I went on: night and darkness overtook me. No village was to be seen. The
country was covered with snow, and I was unacquainted with the road.
Tired, I alighted, and fastened my horse to something, like a pointed stump
of a tree, which appeared above the snow; for the sake of safety, I placed
my pistols under my arm, and laid down on the snow, where I slept so
soundly that I did not open my eyes till full daylight. It is not easy to
conceive my astonishment to find myself in the midst of a village, lying in
a churchyard; nor was my horse to be seen, but I heard him soon after neigh
somewhere above me.

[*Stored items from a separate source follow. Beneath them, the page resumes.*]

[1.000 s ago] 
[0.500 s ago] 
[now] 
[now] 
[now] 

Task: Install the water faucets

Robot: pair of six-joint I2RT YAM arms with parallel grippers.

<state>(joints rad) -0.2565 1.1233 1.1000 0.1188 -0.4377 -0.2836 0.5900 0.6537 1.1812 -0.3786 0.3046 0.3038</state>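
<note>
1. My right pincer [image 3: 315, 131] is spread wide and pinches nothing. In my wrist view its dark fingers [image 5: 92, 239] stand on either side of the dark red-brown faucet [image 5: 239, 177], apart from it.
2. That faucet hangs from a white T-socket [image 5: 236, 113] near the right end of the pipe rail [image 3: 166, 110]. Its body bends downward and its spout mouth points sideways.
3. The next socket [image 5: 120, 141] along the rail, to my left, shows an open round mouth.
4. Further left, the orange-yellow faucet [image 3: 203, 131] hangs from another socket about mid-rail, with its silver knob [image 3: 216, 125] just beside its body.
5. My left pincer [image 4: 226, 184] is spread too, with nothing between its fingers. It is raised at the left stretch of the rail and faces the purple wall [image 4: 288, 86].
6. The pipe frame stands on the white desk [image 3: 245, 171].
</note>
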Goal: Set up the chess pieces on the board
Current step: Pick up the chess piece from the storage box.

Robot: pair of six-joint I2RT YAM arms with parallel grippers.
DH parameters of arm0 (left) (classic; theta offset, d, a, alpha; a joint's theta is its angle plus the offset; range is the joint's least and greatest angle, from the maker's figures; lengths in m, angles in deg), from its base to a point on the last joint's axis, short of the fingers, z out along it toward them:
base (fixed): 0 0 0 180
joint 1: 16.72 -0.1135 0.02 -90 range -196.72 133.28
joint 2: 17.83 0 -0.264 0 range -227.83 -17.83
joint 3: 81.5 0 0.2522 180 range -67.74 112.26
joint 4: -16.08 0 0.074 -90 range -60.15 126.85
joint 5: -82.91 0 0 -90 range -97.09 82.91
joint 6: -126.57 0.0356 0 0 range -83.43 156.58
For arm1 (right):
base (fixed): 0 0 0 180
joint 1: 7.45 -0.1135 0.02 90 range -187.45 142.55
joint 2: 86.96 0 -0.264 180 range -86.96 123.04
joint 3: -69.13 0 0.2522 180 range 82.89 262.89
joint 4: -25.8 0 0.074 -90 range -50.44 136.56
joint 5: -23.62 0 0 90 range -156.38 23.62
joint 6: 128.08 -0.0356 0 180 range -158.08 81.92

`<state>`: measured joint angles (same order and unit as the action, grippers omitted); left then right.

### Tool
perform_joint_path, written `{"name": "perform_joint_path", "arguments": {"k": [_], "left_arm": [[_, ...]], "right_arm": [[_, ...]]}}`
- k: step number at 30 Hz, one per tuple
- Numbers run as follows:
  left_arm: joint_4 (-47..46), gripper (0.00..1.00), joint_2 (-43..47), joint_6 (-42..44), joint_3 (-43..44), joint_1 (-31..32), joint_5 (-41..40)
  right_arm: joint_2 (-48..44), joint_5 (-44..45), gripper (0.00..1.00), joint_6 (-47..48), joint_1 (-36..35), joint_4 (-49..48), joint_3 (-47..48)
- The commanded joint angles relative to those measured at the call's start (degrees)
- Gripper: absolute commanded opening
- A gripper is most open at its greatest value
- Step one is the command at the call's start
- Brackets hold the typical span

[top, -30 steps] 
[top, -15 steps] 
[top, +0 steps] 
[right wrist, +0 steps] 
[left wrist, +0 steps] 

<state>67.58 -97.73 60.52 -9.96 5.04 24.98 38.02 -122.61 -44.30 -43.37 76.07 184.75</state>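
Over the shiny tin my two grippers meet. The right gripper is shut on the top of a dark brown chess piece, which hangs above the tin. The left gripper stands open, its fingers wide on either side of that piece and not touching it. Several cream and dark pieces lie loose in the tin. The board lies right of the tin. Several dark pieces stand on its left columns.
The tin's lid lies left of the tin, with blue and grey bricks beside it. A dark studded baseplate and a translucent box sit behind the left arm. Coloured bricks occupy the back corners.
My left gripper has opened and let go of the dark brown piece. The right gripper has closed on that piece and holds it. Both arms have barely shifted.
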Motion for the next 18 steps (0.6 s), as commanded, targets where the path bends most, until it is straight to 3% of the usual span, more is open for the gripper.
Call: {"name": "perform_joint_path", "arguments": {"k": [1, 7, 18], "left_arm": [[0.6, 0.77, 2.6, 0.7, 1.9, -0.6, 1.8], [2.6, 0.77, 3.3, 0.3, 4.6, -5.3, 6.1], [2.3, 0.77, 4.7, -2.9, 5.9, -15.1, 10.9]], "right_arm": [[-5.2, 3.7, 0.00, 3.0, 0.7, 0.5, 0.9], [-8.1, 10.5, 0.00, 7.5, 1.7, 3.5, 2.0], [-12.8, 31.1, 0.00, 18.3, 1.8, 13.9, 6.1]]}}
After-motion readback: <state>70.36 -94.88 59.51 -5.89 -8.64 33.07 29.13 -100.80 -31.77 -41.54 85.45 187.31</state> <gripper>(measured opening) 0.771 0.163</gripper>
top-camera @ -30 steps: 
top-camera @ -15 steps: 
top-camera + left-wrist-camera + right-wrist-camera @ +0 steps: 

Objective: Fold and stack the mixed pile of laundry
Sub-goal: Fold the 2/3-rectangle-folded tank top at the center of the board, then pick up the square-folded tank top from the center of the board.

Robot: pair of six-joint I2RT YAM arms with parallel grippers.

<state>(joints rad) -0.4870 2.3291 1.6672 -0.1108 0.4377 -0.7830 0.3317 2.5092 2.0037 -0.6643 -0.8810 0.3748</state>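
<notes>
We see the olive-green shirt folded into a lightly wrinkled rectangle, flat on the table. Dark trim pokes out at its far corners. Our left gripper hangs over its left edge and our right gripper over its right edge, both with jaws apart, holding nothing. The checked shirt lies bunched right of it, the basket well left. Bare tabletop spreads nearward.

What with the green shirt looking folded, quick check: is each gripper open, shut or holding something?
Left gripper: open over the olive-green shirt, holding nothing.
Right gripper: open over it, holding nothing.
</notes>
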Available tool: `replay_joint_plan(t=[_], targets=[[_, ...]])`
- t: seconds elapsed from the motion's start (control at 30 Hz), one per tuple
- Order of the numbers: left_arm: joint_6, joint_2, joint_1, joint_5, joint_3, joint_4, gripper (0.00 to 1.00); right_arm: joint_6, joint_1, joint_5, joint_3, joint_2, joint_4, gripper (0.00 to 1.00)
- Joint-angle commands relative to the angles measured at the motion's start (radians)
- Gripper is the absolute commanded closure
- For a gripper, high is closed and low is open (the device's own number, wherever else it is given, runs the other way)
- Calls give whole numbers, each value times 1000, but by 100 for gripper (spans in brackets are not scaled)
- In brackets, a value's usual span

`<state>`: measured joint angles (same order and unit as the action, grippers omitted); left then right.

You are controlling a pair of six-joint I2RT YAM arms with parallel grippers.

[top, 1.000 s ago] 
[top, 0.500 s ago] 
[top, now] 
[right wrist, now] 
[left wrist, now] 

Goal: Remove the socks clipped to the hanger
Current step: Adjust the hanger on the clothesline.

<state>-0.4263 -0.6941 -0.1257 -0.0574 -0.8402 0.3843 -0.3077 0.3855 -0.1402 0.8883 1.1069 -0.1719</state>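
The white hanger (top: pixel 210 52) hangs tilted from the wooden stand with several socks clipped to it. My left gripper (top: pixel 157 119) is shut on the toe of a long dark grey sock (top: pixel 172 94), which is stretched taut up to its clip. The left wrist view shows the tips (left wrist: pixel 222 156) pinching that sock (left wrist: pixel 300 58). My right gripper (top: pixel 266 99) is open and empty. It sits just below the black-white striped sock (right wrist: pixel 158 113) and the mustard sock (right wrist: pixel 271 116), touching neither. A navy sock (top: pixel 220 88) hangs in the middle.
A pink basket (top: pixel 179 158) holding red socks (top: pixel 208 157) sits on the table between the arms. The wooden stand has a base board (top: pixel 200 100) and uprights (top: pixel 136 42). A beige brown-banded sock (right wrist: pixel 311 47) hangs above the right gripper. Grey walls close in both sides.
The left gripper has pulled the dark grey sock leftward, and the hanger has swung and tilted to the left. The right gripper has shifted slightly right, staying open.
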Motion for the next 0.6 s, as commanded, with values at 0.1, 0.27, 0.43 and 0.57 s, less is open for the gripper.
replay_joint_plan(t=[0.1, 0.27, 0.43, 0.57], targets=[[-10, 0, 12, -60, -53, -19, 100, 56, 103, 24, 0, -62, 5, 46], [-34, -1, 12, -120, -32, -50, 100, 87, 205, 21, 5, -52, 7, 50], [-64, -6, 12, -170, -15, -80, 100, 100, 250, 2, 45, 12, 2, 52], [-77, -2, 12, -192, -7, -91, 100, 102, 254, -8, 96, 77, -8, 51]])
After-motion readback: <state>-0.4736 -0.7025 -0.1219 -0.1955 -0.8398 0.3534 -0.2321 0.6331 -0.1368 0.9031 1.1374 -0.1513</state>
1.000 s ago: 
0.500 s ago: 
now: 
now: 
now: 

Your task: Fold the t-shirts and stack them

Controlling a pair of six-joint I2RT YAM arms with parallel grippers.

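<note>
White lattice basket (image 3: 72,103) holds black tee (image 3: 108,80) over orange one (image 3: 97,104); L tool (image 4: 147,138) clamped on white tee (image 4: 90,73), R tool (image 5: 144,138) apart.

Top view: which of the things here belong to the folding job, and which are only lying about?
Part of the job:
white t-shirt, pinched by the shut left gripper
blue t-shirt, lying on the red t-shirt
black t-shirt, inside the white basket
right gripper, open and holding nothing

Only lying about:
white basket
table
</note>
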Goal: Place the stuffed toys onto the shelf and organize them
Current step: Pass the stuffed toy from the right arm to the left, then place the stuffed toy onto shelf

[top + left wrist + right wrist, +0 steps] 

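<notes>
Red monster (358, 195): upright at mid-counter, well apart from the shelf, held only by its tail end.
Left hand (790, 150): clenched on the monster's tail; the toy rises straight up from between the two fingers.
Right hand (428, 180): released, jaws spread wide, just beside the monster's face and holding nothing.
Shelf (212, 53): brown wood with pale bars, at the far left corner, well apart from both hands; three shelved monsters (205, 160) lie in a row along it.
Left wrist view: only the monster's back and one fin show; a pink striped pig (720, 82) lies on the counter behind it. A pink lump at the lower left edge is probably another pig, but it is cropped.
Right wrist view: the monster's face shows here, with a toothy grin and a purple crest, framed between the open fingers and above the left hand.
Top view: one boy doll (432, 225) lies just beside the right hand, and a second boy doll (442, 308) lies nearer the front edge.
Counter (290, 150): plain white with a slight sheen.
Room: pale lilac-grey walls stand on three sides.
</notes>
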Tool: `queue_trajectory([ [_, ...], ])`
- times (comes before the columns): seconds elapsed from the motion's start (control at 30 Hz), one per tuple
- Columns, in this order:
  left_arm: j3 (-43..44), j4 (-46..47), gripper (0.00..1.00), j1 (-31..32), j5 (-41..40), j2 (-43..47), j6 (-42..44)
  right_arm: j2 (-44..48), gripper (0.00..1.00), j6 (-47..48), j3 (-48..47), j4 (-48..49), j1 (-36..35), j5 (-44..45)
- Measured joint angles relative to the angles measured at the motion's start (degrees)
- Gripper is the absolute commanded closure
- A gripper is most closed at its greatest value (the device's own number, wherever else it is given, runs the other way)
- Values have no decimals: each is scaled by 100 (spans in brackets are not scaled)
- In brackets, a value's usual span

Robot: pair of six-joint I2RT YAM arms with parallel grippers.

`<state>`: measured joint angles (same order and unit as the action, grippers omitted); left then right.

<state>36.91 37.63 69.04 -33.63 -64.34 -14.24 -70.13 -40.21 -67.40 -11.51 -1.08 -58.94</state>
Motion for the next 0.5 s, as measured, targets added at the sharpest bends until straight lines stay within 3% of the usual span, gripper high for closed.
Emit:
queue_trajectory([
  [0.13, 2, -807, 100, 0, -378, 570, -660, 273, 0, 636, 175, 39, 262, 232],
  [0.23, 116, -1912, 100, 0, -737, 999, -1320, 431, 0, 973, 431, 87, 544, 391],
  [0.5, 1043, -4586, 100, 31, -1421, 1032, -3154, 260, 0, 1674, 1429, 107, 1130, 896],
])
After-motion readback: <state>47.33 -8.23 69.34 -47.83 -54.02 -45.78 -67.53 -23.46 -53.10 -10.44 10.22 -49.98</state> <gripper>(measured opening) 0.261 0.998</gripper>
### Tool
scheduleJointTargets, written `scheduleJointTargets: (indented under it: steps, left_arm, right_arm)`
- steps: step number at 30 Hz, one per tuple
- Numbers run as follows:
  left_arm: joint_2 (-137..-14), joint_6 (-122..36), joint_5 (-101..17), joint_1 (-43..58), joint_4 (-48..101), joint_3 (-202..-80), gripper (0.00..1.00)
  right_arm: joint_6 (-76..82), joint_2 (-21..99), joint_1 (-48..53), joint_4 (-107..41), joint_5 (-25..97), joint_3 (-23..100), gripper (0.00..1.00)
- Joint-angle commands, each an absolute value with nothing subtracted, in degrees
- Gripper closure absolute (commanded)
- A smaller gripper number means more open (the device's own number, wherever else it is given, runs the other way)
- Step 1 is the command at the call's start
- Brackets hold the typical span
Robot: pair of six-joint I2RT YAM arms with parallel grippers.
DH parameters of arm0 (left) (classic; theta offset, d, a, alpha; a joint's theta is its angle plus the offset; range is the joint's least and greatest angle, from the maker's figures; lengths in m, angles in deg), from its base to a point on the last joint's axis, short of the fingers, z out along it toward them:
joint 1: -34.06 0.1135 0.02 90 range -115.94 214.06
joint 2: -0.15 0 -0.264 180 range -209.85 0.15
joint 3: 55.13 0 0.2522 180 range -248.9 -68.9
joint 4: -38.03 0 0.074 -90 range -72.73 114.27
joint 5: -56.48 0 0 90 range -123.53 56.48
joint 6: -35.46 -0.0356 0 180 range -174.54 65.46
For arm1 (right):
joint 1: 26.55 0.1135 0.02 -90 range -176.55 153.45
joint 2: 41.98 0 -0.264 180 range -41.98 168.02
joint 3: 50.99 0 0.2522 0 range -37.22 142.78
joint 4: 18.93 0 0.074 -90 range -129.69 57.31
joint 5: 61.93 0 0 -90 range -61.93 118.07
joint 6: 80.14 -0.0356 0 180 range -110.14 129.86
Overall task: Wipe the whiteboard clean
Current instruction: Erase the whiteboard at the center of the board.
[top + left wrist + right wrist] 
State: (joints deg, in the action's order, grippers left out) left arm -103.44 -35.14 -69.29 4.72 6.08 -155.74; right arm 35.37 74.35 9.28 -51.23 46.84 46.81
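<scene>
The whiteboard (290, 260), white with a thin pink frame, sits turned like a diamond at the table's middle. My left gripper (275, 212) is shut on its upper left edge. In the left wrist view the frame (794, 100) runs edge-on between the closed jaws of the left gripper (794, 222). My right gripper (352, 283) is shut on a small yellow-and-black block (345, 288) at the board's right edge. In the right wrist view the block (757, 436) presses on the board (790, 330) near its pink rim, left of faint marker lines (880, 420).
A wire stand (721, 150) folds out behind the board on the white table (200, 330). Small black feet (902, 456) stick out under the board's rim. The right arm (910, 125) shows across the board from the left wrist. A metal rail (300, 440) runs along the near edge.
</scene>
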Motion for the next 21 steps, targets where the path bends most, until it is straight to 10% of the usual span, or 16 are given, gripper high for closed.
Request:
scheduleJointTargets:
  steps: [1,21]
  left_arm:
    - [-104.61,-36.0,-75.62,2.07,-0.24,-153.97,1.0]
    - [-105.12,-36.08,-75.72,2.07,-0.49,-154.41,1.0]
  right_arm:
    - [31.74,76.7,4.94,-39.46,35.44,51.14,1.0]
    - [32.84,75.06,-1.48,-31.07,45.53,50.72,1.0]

On looking upwards, I beheld him hanging by his bridle
to the weather-cock of the steeple. Matters were now very plain to me; the
village had been covered with snow overnight: a sudden change of weather
had taken place: I had sunk down to the churchyard whilst asleep, gently,
and in the same proportion as the snow had melted away; and what in the
dark I had taken to be a stump of a little tree appearing above the snow,
to which I had tied my horse, proved to be the cross or weather-cock of the
steeple!
With long consideration, I took one of my pistols, shot the bridle in two,
brought down the horse, and proceeded on my journey. [Here the baron seems
to have forgotten his feelings: he should certainly have ordered his horse
a feed of corn after fasting so long.]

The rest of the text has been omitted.